_Problem description_: When the line containing "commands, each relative" appears in the data below, begin copying there and stop only after the line containing "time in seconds".

_Source data_:

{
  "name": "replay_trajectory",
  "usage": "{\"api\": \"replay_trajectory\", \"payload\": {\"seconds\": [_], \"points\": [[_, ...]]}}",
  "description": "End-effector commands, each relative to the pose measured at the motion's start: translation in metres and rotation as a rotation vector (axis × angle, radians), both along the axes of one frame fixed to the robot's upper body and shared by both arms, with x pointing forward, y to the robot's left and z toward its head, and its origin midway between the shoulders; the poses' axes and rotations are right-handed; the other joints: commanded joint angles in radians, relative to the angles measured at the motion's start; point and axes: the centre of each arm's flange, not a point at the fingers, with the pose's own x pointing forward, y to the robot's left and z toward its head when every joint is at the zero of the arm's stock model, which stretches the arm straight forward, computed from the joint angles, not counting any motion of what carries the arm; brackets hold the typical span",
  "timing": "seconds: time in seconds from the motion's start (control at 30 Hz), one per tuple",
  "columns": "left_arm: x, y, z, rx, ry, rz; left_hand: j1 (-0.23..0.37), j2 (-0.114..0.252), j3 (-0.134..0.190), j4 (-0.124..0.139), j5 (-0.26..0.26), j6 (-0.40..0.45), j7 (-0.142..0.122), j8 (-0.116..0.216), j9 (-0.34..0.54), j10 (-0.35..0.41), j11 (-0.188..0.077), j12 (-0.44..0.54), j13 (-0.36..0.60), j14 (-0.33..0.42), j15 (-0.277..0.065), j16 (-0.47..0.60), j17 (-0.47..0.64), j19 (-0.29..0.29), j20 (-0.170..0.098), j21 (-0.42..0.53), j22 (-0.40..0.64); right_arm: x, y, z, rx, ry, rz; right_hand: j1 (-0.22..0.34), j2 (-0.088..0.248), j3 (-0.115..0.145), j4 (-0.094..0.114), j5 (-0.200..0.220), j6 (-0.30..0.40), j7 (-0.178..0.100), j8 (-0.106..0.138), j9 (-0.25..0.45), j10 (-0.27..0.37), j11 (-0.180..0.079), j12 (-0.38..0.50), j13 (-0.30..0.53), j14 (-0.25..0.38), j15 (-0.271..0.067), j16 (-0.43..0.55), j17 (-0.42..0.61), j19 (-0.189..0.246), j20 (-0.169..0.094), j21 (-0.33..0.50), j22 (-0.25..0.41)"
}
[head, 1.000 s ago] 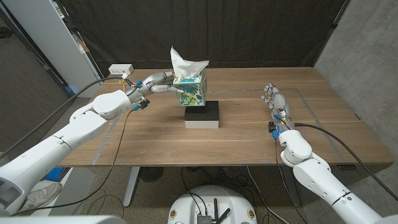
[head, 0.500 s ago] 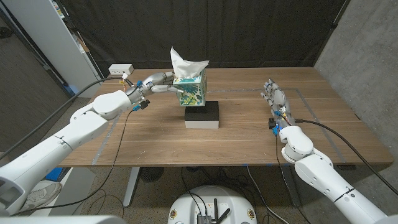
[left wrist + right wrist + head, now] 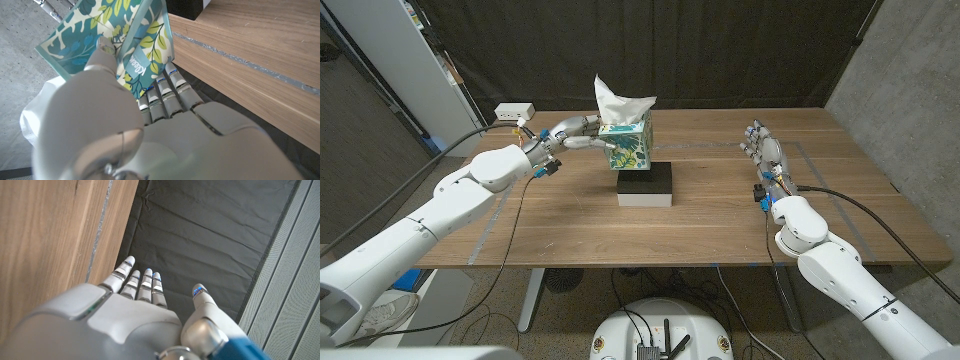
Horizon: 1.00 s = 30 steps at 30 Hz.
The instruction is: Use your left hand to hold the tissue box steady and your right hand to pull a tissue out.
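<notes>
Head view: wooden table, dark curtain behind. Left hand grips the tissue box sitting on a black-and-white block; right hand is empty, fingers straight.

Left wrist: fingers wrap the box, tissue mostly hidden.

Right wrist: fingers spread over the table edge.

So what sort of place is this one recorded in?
Most likely a robot lab or test cell, not a home: a black curtain hangs behind the wooden table, a bare concrete wall stands at one side, and the tissue box sits staged on a block.
</notes>
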Motion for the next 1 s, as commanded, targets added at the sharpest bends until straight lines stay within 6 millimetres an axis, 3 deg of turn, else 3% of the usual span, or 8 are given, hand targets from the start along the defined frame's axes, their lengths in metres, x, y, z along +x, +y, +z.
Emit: {"api": "replay_trajectory", "payload": {"seconds": [0.03,1.0], "points": [[0.0,0.002,-0.001,-0.005,0.002,0.004,0.002,0.01,0.007,-0.002,0.007,0.003,0.001,0.004,0.002,0.006,0.001,-0.003,0.005,0.005,-0.107,-0.002,0.001,0.001,-0.006,-0.005,0.004,-0.009,-0.001,0.022,-0.018,-0.016,0.005,-0.009,0.023,0.002,0.006,-0.003,0.002,0.01,0.004,0.005,0.005,0.003,0.0,0.005,0.001,0.012,0.004,0.002,0.008,0.005,0.005,0.006],[-0.002,0.005,0.002,-0.007,-0.014,-0.002,0.001,0.009,0.012,-0.004,0.006,0.006,0.0,0.008,0.003,0.009,0.001,-0.007,0.01,0.007,-0.109,-0.002,0.002,0.003,-0.009,-0.006,0.004,-0.023,0.003,0.056,-0.038,-0.009,-0.042,-0.015,0.026,0.002,0.013,-0.003,0.001,0.016,0.003,0.005,0.003,0.01,0.0,0.005,0.0,0.019,0.007,0.007,0.011,0.006,0.004,0.006]]}}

_Exercise response_:
  "description": "End-effector commands, each relative to the pose measured at the motion's start: translation in metres and rotation as a rotation vector (axis × angle, radians), both along the axes of one frame fixed to the robot's upper body and shared by both arms, with x pointing forward, y to the robot's left and z toward its head, and its origin midway between the shoulders; the poses' axes and rotations are right-handed; the other joints: commanded joint angles in radians, relative to the angles measured at the motion's start; point and axes: the centre of each arm's flange, not a point at the fingers, with the pose's own x pointing forward, y to the robot's left and z toward its head when every joint is at the zero of the arm's stock model, which stretches the arm straight forward, computed from the joint angles, not counting any motion of what carries the arm; brackets hold the typical span",
  "timing": "seconds: time in seconds from the motion's start (control at 30 Hz), one per tuple",

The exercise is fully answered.